É incomum notar a existência de algo que restaria silenciado, não fora um olhar absorto, indeterminado, sentir improvável de um sonhar acordado. Esse lugar de refúgio aos desatinos da criação, concede uma estética de acolhimento ao viajante das quimeras.
Nessa região, onde
eventos sem nome rascunham invisibilidades, é possível intuir vias de acesso de
essência não epistemológica. Seu teor, ao pluralizar versões desconsideradas,
faz acordar aquilo que dormia. Ao desalojar esses fenômenos, desconstrói o aspecto
irrealizável das promessas. Esses fenômenos reivindicam a singularidade
alterada para se mostrar. Assim a pessoa, deslocando-se por esses refúgios, ao
ser ela mesma, já é outra.
Uma estética do devaneio,
ao convidar para o exercício da ficção, oferece achados imprevisíveis.
Inicialmente desconfortável nesse chão desconhecido, o sujeito pode vivenciar
insegurança, dúvida, receio. No entanto, ao persistir as visitas por esse
ambiente especulativo, pode desvendar-se em projetos, reminiscências, criação.
Assim, não é raro um transbordamento da irrealidade no mundo real.
Nesse treino de
aproximação com o inesperado, algo se acrescenta, se perde, modifica-se ao
divagar entre nada e tudo.

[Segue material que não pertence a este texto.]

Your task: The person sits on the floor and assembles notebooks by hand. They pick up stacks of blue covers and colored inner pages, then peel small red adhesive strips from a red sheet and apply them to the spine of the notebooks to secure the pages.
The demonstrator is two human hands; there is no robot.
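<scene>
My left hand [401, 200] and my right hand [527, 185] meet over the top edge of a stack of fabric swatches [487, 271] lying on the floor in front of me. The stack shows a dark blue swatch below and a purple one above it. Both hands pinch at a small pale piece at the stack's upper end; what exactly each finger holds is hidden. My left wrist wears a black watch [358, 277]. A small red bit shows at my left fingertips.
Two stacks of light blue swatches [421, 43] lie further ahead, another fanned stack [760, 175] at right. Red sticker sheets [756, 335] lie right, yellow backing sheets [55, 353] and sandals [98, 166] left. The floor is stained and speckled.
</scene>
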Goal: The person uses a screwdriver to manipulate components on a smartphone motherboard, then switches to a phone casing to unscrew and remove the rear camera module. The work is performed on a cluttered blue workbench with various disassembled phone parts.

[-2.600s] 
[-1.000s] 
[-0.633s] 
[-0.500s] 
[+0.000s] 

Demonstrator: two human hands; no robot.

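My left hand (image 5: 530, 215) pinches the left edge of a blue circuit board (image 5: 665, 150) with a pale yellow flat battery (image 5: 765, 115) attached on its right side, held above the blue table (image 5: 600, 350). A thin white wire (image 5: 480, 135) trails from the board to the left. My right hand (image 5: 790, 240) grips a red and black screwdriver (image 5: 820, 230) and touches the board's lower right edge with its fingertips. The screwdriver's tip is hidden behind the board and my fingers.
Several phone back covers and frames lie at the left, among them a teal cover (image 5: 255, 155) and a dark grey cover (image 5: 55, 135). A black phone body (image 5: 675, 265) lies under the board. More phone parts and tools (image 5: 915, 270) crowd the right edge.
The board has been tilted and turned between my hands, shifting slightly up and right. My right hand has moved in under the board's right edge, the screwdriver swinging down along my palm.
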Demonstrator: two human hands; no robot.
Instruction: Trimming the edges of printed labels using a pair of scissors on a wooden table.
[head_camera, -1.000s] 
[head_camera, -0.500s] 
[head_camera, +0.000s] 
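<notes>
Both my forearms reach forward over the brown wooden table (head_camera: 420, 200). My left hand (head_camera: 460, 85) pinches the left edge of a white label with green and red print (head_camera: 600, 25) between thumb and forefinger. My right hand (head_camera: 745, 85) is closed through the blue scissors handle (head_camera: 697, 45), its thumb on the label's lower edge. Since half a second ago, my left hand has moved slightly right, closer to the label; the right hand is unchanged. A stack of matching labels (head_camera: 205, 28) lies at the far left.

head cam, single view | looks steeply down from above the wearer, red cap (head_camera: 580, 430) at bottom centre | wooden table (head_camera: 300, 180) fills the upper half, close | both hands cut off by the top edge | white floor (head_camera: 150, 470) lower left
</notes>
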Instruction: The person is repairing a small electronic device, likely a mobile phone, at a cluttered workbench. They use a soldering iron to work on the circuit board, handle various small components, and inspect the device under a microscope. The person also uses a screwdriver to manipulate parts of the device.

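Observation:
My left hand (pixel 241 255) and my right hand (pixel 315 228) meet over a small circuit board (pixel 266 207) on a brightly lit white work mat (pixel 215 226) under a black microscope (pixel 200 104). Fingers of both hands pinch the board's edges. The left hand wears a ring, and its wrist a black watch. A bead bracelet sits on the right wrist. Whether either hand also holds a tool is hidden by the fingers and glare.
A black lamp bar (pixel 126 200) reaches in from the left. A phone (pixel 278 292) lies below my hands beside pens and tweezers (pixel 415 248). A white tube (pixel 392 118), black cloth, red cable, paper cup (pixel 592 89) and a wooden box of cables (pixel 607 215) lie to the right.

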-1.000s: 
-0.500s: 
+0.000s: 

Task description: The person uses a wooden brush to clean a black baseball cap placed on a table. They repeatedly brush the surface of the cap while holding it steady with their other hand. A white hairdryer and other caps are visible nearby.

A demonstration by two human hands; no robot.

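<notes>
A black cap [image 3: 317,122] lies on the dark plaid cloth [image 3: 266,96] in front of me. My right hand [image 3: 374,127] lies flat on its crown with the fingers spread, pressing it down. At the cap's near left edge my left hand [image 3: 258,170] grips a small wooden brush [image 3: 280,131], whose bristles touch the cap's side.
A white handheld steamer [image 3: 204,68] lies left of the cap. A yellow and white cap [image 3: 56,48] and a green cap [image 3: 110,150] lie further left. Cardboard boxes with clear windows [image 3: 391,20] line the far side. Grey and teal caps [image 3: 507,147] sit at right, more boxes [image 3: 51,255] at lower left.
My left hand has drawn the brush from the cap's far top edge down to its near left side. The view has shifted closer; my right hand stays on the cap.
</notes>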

Sua brisa leve, ao convidar singularidades,
redesenha esconderijos, onde o sujeito acorda para seguir sonhando. Quase
sempre é improvável saber ser a alma do sonhador, um terreno onde o devaneio
acontece. Num endereço habitado por infinitudes, ao tentar descrever-se nos
múltiplos fatos, faz desaparecer a realidade como conhecemos, deixando surgir
outra, desconhecida.
Aprender a conviver com
as lógicas da inconclusão, da provisoriedade discursiva, do ponto final ressignificado
em vírgula, pode valer muito. Na relação com a incerteza a alma se permite
rascunhar em novas direções. Aqui se cuida de encontrar algum vocabulário para
contar, traduzir, interpretar os pensamentos, as ideias, os deslocamentos por
onde os inéditos se apresentam.
Pensando em termos da
clínica filosófica, uma viagem interminável elabora seus convites. Quando
traduzíveis, encontram, em seu cotidiano, uma base para as construções
compartilhadas, um chão aos ensaios, elaborações da subjetividade alterada.
Talvez daí consiga desdobrar a irrealidade em obra de arte. Seu teor, ao roçar
as dialéticas do absurdo, denuncia eventos de lógica extraordinária.
*Hélio Strassburger in “A Palavra Fora de Si – Anotações de Filosofia Clínica e Linguagem”. Ed. Multifoco/RJ. 2017.